Developmental work: Considering that most naxal-affected places are rural and tribal areas, the government has to do something that make their presence felt. They should ensure that these areas have basic amenities provided if not some development. A police station would not suffice but these areas need hospitals, schools, drinking water and other basic amenities. Expecting the police to don the role civil administration would not serve the purpose but also weaken the police strength.
Win the confidence of local people: We should learn from the episode of Veerappan who simply survived by the local support and gave slips to the entire police team repeatedly. To do this, the Government has to communicate to the people in a continuous manner. This should be direct & informal and not through the movie clips produced by Films Division of India.
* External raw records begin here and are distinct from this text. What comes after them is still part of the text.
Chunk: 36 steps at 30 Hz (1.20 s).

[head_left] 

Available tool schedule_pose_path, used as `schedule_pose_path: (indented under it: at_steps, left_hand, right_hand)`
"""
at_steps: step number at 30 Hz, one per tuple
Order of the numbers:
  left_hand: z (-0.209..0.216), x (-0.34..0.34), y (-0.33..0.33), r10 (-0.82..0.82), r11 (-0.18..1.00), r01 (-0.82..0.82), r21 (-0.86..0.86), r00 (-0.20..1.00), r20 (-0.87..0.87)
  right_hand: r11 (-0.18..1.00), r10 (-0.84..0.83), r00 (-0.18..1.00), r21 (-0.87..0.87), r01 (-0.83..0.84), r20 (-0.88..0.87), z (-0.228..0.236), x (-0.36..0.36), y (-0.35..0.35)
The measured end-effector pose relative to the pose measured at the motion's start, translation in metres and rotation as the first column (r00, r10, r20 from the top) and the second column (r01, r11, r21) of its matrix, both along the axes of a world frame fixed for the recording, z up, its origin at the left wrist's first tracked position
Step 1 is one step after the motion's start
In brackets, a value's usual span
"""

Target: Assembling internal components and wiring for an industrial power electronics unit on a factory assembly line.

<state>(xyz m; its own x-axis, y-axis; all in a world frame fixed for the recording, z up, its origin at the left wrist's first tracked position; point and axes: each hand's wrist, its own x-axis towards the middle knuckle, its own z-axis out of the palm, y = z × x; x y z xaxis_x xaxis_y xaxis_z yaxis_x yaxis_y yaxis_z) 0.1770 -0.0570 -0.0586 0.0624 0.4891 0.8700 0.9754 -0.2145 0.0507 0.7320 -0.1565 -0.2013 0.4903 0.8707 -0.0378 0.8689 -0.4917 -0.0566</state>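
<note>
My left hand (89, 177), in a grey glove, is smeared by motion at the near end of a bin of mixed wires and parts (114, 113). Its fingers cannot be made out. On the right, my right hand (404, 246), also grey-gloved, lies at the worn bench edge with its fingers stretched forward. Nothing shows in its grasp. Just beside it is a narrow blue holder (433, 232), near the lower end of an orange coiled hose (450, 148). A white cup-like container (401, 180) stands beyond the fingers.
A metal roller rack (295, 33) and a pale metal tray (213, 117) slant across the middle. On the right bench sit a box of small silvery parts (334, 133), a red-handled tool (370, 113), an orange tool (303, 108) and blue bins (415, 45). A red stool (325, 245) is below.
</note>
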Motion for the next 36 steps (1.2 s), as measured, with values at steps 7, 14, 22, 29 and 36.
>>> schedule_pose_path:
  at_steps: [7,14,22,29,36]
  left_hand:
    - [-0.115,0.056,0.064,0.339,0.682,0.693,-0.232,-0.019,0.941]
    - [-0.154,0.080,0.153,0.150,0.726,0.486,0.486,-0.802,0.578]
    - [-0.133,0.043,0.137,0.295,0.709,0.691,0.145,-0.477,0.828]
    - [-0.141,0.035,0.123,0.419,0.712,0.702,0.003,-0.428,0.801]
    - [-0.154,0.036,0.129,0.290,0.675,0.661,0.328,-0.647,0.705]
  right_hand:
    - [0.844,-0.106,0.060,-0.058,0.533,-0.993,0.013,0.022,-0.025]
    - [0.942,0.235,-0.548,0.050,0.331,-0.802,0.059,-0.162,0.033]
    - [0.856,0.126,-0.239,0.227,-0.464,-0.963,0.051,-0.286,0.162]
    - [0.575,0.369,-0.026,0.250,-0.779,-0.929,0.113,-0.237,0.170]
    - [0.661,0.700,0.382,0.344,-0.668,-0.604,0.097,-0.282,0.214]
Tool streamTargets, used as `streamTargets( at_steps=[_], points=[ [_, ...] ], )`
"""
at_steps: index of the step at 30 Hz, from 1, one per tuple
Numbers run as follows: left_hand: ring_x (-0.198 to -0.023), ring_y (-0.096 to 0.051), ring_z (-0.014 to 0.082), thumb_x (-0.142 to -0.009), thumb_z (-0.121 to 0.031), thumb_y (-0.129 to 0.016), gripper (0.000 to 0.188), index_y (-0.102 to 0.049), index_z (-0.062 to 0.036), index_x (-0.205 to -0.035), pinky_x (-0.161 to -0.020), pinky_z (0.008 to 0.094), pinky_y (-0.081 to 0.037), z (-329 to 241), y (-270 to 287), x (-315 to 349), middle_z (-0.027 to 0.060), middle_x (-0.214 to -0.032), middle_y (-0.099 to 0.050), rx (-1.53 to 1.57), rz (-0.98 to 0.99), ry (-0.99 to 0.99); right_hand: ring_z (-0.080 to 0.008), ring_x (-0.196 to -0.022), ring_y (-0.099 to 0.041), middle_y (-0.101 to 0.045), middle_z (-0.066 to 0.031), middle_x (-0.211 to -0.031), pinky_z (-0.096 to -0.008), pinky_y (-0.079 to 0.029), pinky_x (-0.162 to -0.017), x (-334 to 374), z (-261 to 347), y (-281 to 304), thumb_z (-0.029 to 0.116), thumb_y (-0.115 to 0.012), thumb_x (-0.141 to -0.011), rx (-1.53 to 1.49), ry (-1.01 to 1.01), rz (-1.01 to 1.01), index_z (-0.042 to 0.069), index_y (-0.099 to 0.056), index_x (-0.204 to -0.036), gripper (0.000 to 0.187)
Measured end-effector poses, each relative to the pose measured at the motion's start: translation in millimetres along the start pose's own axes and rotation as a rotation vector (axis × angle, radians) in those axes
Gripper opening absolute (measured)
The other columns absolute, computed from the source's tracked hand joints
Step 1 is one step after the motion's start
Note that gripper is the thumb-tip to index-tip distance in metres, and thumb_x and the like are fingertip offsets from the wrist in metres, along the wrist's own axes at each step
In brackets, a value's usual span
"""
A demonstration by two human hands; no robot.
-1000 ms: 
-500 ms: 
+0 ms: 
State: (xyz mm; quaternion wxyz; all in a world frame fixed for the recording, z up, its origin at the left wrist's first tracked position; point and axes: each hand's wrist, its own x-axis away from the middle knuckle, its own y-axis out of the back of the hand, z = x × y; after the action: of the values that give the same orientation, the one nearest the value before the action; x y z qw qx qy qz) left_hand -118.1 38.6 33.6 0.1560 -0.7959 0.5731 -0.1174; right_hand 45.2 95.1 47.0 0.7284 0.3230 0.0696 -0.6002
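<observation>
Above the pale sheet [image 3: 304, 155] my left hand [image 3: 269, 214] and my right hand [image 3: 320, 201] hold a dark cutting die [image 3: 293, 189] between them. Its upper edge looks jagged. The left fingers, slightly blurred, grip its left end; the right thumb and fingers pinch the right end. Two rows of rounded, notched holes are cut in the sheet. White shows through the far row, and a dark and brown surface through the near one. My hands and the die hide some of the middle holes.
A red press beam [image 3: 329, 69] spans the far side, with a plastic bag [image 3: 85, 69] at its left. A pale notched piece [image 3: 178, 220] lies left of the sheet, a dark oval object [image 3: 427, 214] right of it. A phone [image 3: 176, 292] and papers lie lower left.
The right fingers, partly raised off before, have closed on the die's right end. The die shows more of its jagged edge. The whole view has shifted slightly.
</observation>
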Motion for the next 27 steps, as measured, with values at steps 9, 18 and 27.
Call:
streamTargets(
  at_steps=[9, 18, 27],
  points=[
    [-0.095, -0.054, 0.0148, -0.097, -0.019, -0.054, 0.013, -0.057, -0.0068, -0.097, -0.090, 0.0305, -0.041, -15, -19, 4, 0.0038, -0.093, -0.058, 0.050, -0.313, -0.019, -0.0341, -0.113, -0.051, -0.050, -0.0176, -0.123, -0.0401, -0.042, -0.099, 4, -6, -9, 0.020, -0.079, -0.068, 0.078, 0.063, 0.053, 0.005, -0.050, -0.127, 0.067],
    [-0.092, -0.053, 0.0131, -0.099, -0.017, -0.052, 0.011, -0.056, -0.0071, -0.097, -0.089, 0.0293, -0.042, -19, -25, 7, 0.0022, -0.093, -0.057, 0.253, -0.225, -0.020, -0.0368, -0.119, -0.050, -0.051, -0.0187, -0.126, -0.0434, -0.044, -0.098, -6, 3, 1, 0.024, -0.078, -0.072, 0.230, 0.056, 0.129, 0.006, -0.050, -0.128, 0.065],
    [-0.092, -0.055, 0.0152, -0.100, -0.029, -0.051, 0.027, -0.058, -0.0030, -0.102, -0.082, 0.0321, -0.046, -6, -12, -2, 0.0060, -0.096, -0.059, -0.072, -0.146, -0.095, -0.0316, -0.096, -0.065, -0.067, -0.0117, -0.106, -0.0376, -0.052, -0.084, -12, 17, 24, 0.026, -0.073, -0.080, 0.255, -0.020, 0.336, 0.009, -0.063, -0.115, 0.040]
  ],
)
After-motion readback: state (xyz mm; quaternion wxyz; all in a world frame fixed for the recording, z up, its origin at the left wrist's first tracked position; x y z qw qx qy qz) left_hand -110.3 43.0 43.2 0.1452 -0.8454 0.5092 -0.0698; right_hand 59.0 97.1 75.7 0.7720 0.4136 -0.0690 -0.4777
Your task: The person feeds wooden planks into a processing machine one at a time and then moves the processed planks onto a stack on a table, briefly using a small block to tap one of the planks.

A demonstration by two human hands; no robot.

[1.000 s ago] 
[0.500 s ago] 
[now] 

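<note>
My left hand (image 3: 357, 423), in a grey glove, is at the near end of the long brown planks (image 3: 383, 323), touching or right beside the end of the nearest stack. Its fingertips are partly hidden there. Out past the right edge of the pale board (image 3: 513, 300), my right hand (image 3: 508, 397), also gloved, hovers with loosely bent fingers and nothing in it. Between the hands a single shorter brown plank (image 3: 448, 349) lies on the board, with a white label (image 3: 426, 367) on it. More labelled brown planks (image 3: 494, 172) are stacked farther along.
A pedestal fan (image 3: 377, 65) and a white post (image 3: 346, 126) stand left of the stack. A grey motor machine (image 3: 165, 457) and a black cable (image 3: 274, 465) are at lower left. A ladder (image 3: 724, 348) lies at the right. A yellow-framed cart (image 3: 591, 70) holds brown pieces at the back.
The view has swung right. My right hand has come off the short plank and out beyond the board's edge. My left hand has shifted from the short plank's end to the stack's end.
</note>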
Unless we stop the support of local population to these naxals, it would be difficult for anyone to make an inroad let alone defeating them. For this, we need to win the confidence of the local people that can be achieved only by providing the basic infra-structure for day-to-day life.
Dialog with people and not with Naxals: The most effective way to tackle the problem is to have a dialog not with the Naxalites but with the people in those areas. A dialog with Naxals would give a sign of approval of what they are doing.